Lacy Thomas, former CEO of University Medical Center, watches the jury enter the courtroom at the beginning of his trial on charges of theft and misconduct Tuesday, March 23, at the Regional Justice Center.

The Nevada Supreme Court posed a number of questions Monday to both prosecution and defense lawyers on an appeal to reinstate criminal charges against Lacy Thomas, former University Medical Center chief.

But the justices gave no indication which way they were leaning on the June 2011 ruling by Clark County District Judge Michael Villani, who dismissed 10 felony counts that accused Thomas of funneling millions of dollars in contracts to his friends and former fraternity brothers in Chicago before he was fired.

Thomas sat through the hour of arguments but declined comment later.
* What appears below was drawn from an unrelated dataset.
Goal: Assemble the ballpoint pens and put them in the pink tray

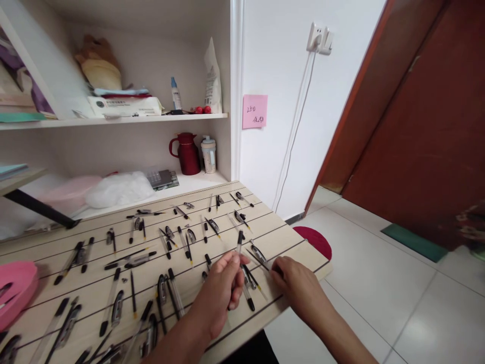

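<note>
Near the table's front right, my left hand (227, 278) is closed round a clear pen barrel with a black end (240, 240), which points upward. To its right, my right hand (293, 278) rests low over the tabletop with its fingers pinched together. A thin pen refill (254, 257) runs along the table to those fingertips, which partly hide its near end. Beside it lies a clear pen cap with a black clip (259, 253). Below my left hand's fingers are another clear barrel (248, 293) and a dark refill with a yellowish end (256, 283).
Disassembled pens (140, 258) lie in small groups across the lined wooden table (212, 333). A pink basin (15, 288) stands at the left edge. Behind are shelves with a red jug (188, 154) and a cup (208, 154). A round red stool (314, 242) is beyond the right edge.
</note>
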`<state>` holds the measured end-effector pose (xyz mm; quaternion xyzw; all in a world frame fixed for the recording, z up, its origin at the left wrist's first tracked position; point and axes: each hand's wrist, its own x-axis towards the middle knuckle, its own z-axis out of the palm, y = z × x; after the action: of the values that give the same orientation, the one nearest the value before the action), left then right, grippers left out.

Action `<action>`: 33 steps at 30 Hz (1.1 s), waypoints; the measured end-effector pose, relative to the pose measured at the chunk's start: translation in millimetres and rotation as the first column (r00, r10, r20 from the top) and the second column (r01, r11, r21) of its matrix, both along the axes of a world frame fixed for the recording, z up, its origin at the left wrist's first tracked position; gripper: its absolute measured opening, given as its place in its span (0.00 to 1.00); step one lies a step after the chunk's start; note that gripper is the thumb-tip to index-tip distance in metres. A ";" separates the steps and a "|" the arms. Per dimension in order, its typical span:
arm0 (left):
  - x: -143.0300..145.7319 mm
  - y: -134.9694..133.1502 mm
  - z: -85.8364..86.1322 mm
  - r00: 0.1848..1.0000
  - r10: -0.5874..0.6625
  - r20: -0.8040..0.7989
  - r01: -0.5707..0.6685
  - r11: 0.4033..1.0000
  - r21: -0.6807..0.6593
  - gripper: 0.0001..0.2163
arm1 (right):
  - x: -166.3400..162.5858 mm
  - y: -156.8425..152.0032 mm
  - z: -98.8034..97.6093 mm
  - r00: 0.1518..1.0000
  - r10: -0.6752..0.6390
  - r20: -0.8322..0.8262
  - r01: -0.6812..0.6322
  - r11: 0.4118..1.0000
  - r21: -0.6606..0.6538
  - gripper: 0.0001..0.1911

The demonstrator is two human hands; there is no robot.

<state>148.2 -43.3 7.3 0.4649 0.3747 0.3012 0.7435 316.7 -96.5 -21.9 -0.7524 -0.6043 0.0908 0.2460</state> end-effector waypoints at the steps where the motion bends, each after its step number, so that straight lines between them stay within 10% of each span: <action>1: -0.9 -1.1 -0.1 1.000 -0.024 -0.010 0.024 1.000 0.013 0.13 | 2.1 0.2 2.9 0.997 0.003 -0.072 -0.001 1.000 0.026 0.07; 4: -3.3 -3.4 1.9 0.996 -0.085 -0.035 0.086 0.995 0.049 0.14 | 7.5 4.0 13.7 0.924 0.033 -0.382 0.025 0.989 0.146 0.06; 8: -4.7 -3.7 5.6 0.986 -0.118 -0.113 0.131 0.986 0.108 0.16 | 6.3 17.2 28.9 0.616 0.144 -0.774 0.133 0.950 0.283 0.14; 14: -6.6 0.1 6.7 0.961 -0.101 -0.256 0.164 0.958 0.236 0.17 | -2.0 33.8 50.6 0.243 0.356 -0.902 0.276 0.866 0.416 0.10; 33: -7.2 0.2 3.0 0.954 -0.077 -0.289 0.165 0.942 0.293 0.19 | -7.5 33.3 59.7 0.238 0.404 -0.884 0.250 0.853 0.457 0.09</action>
<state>141.0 -43.1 10.3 0.6365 0.3915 0.2430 0.6185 309.2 -63.2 37.8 -0.4046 -0.3591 0.3822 0.7492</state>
Justice Nancy Saitta said the offenses do not seem to be clear in the charging document. Justice Ron Parraguirre said one contractor was paid and never delivered the required report. "Why is that not a crime?" he asked.

Defense attorney Franny Forsman replied there is no allegation that the work wasn't done.

Justice James Hardesty said the law makes it misconduct for a public official to benefit himself or another.

Chief Deputy District Attorney Michael Staudaher argued these contracts were to profit his friends in Chicago and not for the benefit of the hospital.

Judge Villani dismissed the charges on grounds they were "constitutionally vague."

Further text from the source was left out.